LB: For me, as much as I had a love hate relationship for things, the hate being Shakespeare, the love being the Shakespeare professor, I found that I loved learning more and more. I learned more about literary analysis, and the more I wrestled with it and learned it, well, the more I had fun doing it.
This is probably true of anything in life. Whatever we have a hard time doing, and we learn to do it well, we suddenly enjoy doing it. I started realizing I really enjoyed the intellectual work more than I ever thought I would, like the stuff when writing a paper. I had a sick moment when writing a paper, that in the middle of writing the paper I found out I was enjoying writing the paper for the first time ever. I found a sick, weird pleasure in learning how to master a thing. It was bizarre, and I freaked out. How do you possibly not despise writing a paper? All these were like little affirmation signs that I had bumbled onto the right path of doing what I should be doing.

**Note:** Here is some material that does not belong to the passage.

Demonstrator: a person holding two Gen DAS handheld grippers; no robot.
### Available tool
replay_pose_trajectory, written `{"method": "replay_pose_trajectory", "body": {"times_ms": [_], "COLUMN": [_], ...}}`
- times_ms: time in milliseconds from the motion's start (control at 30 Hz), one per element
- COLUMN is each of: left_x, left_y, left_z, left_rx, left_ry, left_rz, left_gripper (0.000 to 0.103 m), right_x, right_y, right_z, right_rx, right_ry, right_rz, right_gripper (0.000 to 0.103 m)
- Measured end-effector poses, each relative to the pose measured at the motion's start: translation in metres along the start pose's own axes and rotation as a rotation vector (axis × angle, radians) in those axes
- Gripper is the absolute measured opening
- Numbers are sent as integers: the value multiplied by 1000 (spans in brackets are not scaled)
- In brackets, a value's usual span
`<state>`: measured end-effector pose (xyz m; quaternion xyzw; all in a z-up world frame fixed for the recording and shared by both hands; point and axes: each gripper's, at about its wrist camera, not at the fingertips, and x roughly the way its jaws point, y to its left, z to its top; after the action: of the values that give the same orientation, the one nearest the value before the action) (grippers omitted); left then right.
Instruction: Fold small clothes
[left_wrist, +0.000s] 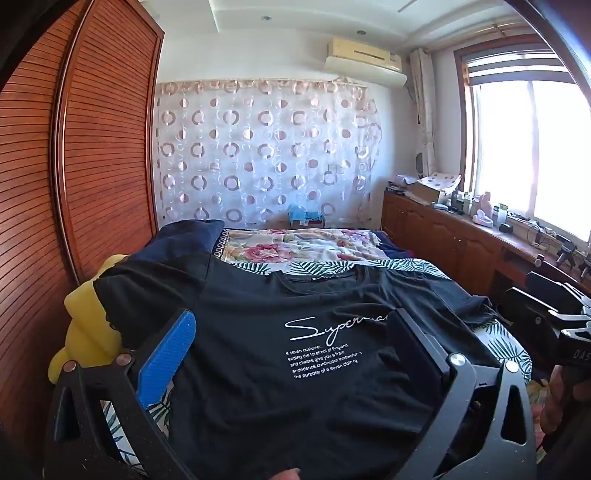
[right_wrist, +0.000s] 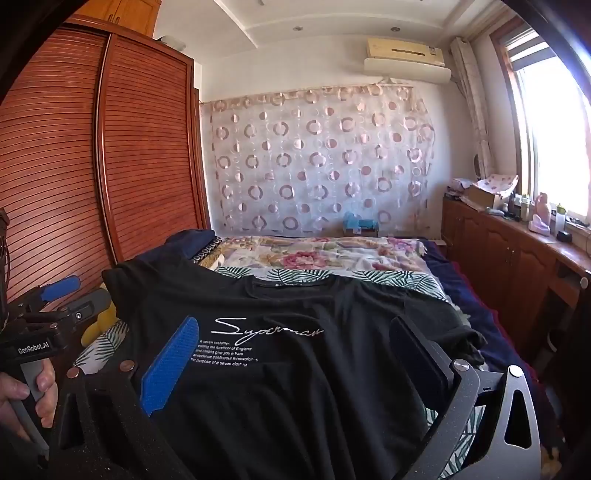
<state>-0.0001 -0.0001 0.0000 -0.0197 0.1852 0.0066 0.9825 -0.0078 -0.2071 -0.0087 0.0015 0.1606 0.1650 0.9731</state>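
A black T-shirt (left_wrist: 295, 387) with white "Superman" script lies flat, front up, on the bed, collar at the far end; it also shows in the right wrist view (right_wrist: 295, 369). My left gripper (left_wrist: 295, 332) is open above the shirt's lower half, its blue-padded finger (left_wrist: 166, 362) left of the print. My right gripper (right_wrist: 295, 339) is open over the same shirt, a little further right, with nothing between its fingers. Each gripper shows at the edge of the other's view.
The bed has a leaf-print sheet (right_wrist: 388, 277) and a floral blanket (left_wrist: 303, 247) beyond the shirt. A dark blue cloth (left_wrist: 184, 240) and a yellow plush toy (left_wrist: 85, 332) lie at the left. A slatted wooden wardrobe (left_wrist: 92, 166) stands left, a low cabinet (right_wrist: 517, 251) right.
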Motion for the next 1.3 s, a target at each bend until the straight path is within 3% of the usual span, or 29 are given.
{"method": "replay_pose_trajectory", "body": {"times_ms": [1300], "left_x": [-5], "left_y": [-5], "left_z": [5], "left_rx": [10], "left_ry": [-14], "left_rz": [1], "left_gripper": [103], "right_x": [0], "right_y": [0], "right_z": [0], "right_rx": [22], "right_ry": [9], "right_rz": [1], "right_gripper": [103]}}
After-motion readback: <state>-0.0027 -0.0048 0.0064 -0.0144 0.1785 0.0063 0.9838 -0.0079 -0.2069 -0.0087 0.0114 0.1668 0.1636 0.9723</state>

JB: What brought you to Albion?
LB: This fantastic job. So, there was an opening for an Americanist that does the post Civil War and end of American literature. They wanted an person who had an investment in writers of color or racial ethic minority, which fits my wheelhouse. Also, when I looked at the ad, I was really excited to see the changes happening on Albion’s campus. That involved outreach with the community and trying to connect the campus with the community. It involved recruitment efforts to try and diversify the population and making changes with the curriculum. When I finally came for the campus visit, it felt comfortable, and it hit these psychic waves of belonging for me that made it feel like the right fit. It was that weird spidey sense kind of wave, and here we are.

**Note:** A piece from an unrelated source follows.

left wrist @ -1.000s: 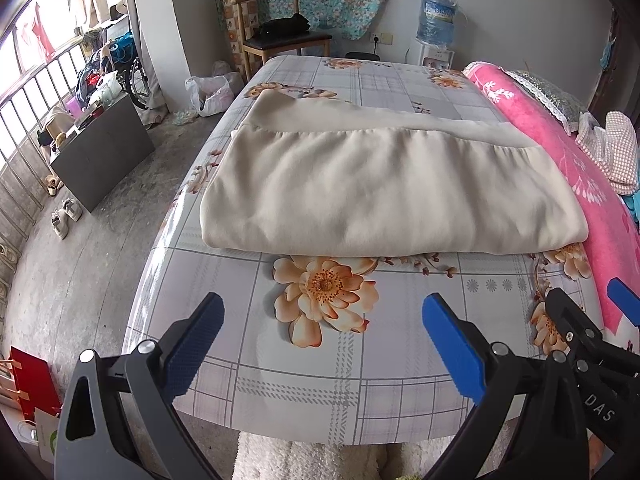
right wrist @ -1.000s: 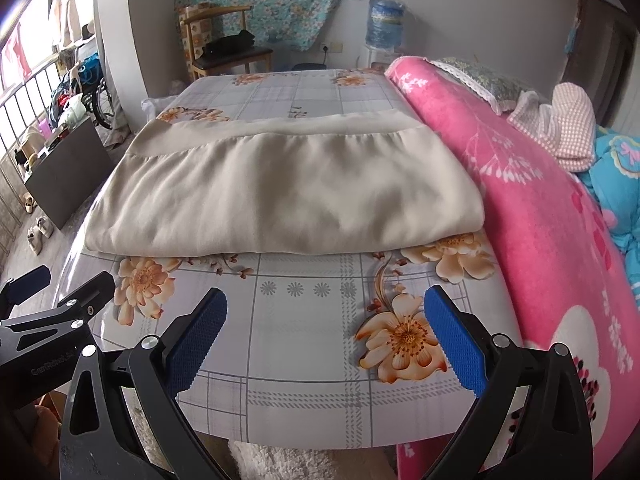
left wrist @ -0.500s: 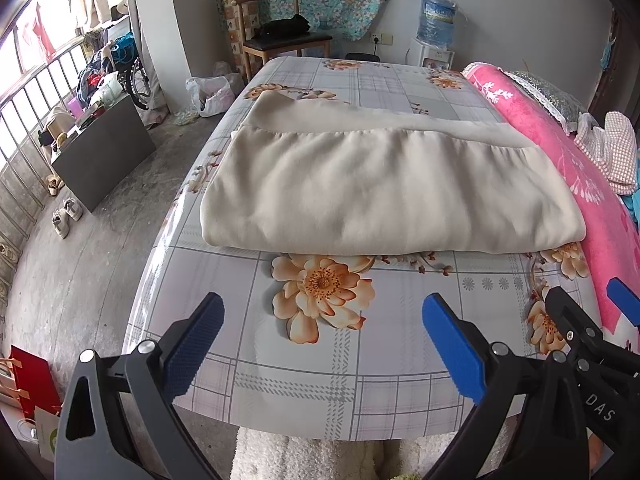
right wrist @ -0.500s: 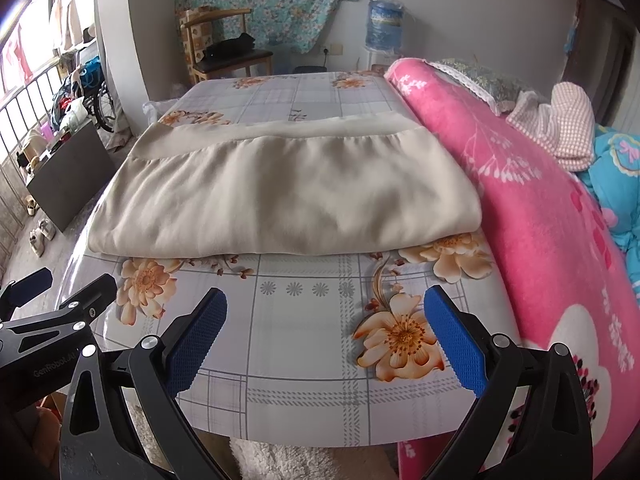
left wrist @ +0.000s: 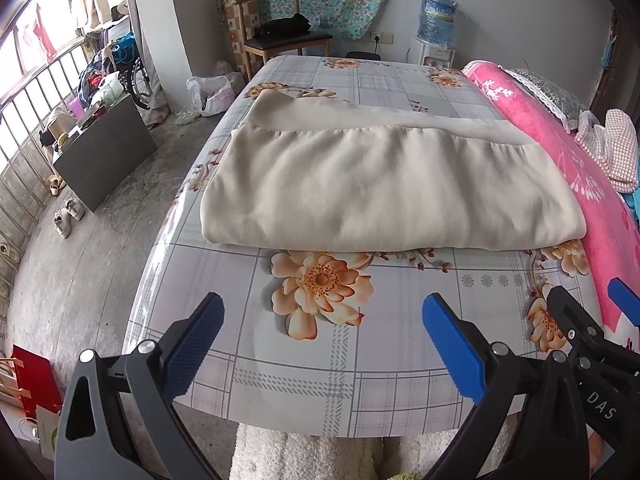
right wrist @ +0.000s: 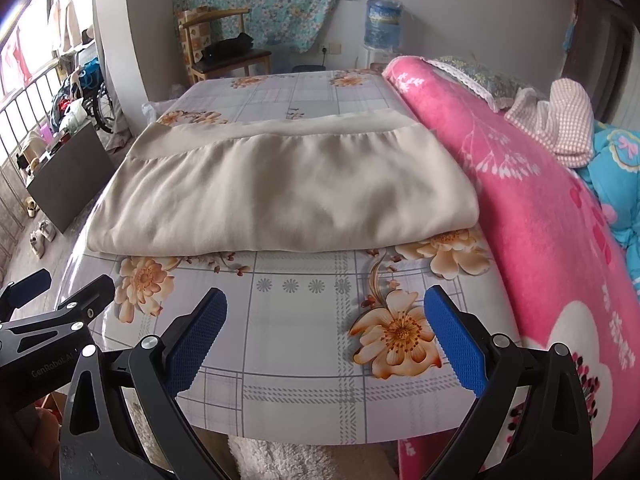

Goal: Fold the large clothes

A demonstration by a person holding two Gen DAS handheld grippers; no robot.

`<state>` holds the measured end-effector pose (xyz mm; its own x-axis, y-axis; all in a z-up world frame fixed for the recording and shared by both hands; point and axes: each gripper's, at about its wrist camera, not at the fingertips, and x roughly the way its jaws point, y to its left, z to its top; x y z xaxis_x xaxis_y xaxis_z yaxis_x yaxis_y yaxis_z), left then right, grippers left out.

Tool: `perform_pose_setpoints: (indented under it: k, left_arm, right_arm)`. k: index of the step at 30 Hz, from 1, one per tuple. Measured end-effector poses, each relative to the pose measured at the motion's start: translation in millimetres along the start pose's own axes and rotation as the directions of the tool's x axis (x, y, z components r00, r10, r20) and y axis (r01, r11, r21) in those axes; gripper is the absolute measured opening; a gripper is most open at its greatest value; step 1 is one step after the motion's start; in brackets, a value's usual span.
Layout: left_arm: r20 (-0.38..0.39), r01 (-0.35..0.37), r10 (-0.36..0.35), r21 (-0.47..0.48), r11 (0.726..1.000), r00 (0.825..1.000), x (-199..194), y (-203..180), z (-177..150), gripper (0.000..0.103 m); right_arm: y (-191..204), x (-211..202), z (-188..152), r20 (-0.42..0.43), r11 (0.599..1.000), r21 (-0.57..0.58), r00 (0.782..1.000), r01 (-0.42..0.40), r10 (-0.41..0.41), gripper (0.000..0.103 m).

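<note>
Both grippers hover off the folded cloth

Right now I have the left gripper above the near end of the bed, its blue pads spread wide with nothing between them. My right gripper sits the same way, jaws apart and empty, over the flowered sheet close to the pink blanket. Each gripper shows at the edge of the other's view, so they are side by side at the foot of the bed.

I see the beige garment lying folded flat across the middle of the bed, well apart from both sets of pads. Its near edge is a rounded fold running across the bed, just beyond a large orange flower print on the sheet. At the far side a lower layer sticks out past the upper layer as a plain band. Its right end lies just beside the pink blanket, and its left end reaches close to the bed's left edge.

Beyond the bed I can make out a wooden chair and a water bottle against the far wall
</note>
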<state>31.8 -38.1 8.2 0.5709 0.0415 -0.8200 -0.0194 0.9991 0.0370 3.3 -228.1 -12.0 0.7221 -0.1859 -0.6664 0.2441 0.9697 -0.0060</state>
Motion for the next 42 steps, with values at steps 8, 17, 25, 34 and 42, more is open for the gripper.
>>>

JB: Once you figured out you wanted to be a professor, did you plan on coming to a liberal arts school?
LB: So, yes. At my community college, I got to know professors really well, and that’s how I got to figure all my shit out, so to speak. I also had a really great experience dorming and making a community on the campus, even as a transfer student into Binghamton University. And I think that was as crucial to my success as relationships with professors. So, yes, Albion was definitely the kind of place I was looking for.
JB: Do you have any advice for students at Albion?

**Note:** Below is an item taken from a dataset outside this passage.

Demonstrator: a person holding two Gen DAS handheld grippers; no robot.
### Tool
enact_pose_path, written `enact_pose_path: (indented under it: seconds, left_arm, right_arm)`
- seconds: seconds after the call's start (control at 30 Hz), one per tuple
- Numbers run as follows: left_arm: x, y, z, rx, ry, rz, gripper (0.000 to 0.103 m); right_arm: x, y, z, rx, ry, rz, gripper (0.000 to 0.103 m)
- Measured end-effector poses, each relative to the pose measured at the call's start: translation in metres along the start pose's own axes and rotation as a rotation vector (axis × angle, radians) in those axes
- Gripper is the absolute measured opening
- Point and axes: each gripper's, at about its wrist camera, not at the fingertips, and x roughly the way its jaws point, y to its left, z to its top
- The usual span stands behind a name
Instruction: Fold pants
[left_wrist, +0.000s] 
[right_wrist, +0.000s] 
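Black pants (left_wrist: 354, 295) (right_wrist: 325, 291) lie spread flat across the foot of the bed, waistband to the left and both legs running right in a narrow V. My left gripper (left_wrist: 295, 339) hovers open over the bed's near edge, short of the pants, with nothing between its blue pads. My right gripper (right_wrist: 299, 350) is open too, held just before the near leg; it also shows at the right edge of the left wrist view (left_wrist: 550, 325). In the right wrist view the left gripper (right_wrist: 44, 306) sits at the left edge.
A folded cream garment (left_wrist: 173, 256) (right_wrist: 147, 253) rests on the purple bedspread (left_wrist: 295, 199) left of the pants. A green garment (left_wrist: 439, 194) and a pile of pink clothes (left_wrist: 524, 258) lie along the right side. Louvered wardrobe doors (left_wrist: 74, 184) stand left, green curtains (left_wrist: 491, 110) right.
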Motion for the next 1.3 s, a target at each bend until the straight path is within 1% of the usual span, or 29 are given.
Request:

LB: Yes, I do. Let’s move through the ranks. For new students I would strongly advise that you don’t have to have it figured out right away. The lightning bolt moment or light bulb moment will come for some people and not for other people. That is okay. Don’t hold your breath for this moment of truth where your whole future is outlined for you. While I had this moment where I could do a thing, it didn’t mean that I should do a thing. It wasn’t perfect and linear. You don’t have it all figured out.
Next, would be to try things that intimidate you, that scare you and that make you uncomfortable. You never know what thing is going to help you, and you never know how an entirely unrelated thing is going to help you. So, to the liberal arts mission, taking courses outside your major is extremely useful. Also, don’t hate the courses you are required to take, because there is probably something massive or super cool or surprising that is going to come back and haunt, inspire, or impact you.
For the middle career students, join things and talk to professors. All students should go to office hours. Don’t just go to required office hours or to the professors you think are cool. Go to all office hours. All of us are super nerdy and super cool in our own ways, and there is probably something really neat that we can share. Also, take the stuff that challenges you, do the FURSCA stuff, ask to get involved. Even if you never go to graduate school or use those resources, you will always appreciate and consider the experience cool.
To graduating students, let life unfold. Your career path might shock you. The thing you are so sure you are going to do might not be what you do. The path you take might zig-zag around. You have to trust that you can figure it out and that you’ll have the resources. Life is not linear, despite what we are told, and your career path does not have to be linear.